Mari Tere, mi madre, me miró como sólo
saben mirar las madres cuando te quieren echar una bronca. Se reservó sus
comentarios, aunque, afligido, respondí ; “me meaba”. Hice acto de contricción.
“Por mi culpa, por mi culpa, por mi grandísima culpa”. Y quedé exonerado. Sin
penitencia.
Mariano Rajoy me hubiera comprendido. Lo
supe un día más tarde. Su Gobierno presentó los presupuestos generales del
Estado. Y con ellos, las denominadas medidas de acompañamiento. Entre ellas una
que tenía un nombre un tanto arisco;
“Regularización de activos ocultos”. Después de leer su contenido dos
veces acerté con su significado. Era
como el reglamento de una indulgencia. En la Iglesia Católica se entendía como
“indulgencia” la exención de penas por
comisión de pecados. Ese “perdón” tenía, por decirlo de alguna manera, un
precio, que el pecador debía resarcir. En el caso de la medida de Rajoy, el
pago de un 10% del volumen global del dinero negro que un defraudador deseara
blanquear.

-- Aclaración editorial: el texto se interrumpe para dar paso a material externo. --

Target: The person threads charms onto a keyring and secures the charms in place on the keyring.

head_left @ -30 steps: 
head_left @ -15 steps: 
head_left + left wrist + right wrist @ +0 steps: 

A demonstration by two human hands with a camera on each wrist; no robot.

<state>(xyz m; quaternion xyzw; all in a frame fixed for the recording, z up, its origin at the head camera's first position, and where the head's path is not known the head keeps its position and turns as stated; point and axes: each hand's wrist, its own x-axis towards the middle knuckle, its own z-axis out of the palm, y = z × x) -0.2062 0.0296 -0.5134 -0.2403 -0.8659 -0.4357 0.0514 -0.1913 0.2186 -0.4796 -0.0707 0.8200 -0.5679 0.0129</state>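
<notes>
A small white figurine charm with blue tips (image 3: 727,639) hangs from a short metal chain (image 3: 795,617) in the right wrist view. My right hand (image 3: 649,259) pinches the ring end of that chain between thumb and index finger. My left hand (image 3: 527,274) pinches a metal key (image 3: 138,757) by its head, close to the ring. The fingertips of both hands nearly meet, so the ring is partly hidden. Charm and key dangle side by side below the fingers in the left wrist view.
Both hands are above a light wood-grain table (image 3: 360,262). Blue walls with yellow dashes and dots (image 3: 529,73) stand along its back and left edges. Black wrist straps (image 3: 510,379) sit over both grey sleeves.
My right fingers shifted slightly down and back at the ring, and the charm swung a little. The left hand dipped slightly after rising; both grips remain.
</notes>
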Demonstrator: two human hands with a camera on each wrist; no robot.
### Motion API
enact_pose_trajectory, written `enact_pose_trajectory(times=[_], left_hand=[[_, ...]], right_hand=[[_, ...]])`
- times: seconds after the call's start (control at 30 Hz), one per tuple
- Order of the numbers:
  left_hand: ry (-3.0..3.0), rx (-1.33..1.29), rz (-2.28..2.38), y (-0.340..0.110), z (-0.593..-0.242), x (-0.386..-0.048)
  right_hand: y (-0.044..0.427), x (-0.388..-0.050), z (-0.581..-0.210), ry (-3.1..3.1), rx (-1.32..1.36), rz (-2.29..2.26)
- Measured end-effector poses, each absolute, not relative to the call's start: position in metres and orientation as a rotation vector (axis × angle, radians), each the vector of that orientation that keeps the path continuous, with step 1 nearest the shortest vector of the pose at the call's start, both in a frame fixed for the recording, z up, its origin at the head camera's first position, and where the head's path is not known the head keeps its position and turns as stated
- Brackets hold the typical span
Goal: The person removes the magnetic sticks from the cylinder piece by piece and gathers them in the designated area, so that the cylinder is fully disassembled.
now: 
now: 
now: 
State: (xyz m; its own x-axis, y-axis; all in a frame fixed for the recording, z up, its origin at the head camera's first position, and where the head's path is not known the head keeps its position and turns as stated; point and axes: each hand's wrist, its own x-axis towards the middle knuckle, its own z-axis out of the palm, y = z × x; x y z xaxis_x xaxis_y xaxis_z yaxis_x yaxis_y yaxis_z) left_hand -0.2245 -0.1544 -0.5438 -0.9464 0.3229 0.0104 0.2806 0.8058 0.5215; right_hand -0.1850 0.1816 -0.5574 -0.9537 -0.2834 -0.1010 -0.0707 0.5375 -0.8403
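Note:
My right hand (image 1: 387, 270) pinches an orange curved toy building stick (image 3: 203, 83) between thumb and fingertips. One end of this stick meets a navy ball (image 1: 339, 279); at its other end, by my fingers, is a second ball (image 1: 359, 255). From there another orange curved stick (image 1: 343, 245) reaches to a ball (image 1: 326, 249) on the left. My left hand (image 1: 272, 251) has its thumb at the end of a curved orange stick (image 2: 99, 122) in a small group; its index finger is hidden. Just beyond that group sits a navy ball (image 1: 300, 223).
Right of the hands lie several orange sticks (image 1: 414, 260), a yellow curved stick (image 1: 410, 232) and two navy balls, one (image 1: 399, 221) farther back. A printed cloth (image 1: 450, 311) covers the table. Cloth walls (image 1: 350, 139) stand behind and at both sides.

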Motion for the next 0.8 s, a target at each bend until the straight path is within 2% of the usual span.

Y, con esa cifra, me vino a la cabeza, el concepto de “diezmo” – la
décima parte de unos bienes que antiguamente era preciso pagar a una
institución (la Iglesia), para el mantenimiento económico de su estructura-.
Así que transformé la “regularización de
activos ocultos” en “Indulgencia del diezmo al defraudador”.
Cuando intenté explicar esto a mi madre me
contestó un bufido. Seguía enfadada. Pero pronto lo entendió. Aunque no supiera
de qué color son los billetes de
quinientos euros, eso no significaba que fuera daltónica. “No lo sé porque nunca
he visto uno”. “Seré pobre, pero no tonta. Lo que ha aprobado el PP es perdonar
a los bandidos que hayan robado. Pagando una pequeña parte del botín, se les
deja que utilicen sus millones sucios como si fueran personas decentes”. “Eso
mismo –dije yo-. Roba, peca, trapichea, especula, que, luego, si pagas una
multa del 10% el Gobierno te reconocerá
como contribuyente honorable”.
.- Qué vergüenza. Eso es tener bula.
.- Bula no sé, pero hacer burla sí. Es,
con la bendición del gobierno, mearse encima de quienes religiosamente pagamos.
.- No me digas que, otra vez, te estás
meando.
.- Sí. De risa. De risa floja. Porque en
Euskadi los caraduras no encontrarán un
confesionario libre. Como yo el otro día. Hasta en eso somos distintos.